Greetings,
I'm trying to track down an encoding problem I'm having.
I've created a database encoded in latin1 (createdb -E latin1). I've imported
some data. I believe this all worked, because when I use psql, the encoded
characters "look" correct.
When a query returns the funny character (in this case Latin1 233, an e with
an acute accent), it looks to me like it returns a utf-8 encoding of the
latin1 encodings of the character.
For example, under Postgresql 7.2 when I set the charSet property to latin1, I
get back the latin1 characters 195 and 169 where 233 should be. Note that
these two characters form the UTF-8 encoding for character 233.
Under Postgresql 7.3, I get back the UTF-8 characters 195 and 169. This
probably has to do with the fact that the server is multi-byte.

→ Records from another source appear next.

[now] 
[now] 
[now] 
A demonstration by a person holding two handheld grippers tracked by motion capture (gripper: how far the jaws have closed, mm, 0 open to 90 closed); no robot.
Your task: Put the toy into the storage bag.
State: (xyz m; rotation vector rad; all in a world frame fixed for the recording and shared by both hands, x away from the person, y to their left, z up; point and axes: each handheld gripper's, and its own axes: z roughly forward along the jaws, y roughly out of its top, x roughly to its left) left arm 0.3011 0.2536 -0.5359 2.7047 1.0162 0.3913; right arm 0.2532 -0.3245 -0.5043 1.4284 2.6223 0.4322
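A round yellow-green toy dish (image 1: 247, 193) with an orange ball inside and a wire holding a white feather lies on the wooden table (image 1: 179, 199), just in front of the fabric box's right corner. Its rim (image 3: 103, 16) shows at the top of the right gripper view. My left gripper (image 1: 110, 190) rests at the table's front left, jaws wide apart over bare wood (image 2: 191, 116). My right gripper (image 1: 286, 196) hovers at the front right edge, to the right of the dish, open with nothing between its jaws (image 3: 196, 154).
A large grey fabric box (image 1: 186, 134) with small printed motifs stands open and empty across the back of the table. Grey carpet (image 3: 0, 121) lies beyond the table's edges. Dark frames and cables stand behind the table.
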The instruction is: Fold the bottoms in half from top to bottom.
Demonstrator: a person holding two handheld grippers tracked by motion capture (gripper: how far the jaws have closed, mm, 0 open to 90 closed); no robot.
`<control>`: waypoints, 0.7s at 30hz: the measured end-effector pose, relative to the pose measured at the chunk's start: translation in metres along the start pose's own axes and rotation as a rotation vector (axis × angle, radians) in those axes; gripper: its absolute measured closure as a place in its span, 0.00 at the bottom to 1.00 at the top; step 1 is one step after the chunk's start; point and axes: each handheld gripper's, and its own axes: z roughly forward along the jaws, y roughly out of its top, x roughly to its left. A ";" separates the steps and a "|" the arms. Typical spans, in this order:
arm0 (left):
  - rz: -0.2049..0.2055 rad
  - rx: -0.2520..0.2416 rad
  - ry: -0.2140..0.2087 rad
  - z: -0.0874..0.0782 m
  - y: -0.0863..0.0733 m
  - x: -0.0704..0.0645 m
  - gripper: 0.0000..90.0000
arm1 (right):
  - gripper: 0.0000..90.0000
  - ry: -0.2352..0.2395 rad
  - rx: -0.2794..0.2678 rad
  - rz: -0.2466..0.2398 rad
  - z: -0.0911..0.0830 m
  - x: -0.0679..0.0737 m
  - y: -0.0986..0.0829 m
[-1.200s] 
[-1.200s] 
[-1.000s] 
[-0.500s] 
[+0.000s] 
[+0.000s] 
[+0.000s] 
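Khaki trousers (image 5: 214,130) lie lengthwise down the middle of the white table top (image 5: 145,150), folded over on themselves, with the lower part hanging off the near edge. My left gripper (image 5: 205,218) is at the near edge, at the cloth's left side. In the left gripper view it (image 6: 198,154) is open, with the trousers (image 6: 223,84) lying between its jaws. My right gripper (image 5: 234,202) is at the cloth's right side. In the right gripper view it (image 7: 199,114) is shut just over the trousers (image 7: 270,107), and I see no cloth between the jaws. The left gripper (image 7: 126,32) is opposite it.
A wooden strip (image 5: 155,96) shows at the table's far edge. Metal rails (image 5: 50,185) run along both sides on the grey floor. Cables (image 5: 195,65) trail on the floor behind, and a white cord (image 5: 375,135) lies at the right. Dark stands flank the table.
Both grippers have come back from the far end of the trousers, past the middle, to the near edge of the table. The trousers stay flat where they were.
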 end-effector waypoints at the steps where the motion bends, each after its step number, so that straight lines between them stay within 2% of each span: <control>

I'm using the 7.3.4 jdbc drivers.
I've poked through the source, and an even stranger thing is that under 7.2,
the wire-encoding for the character is 2 bytes long, while in 7.3 the wire
encoding is 4 bytes. Again, in both cases, the decoded value is two
characters that, when treated as bytes would form a utf-8 encoding for 233.
Wow - this is kind of confusing to explain.
It's possible that I totally missed the boat on some configuration step.
Anybody have any insights?
Shilad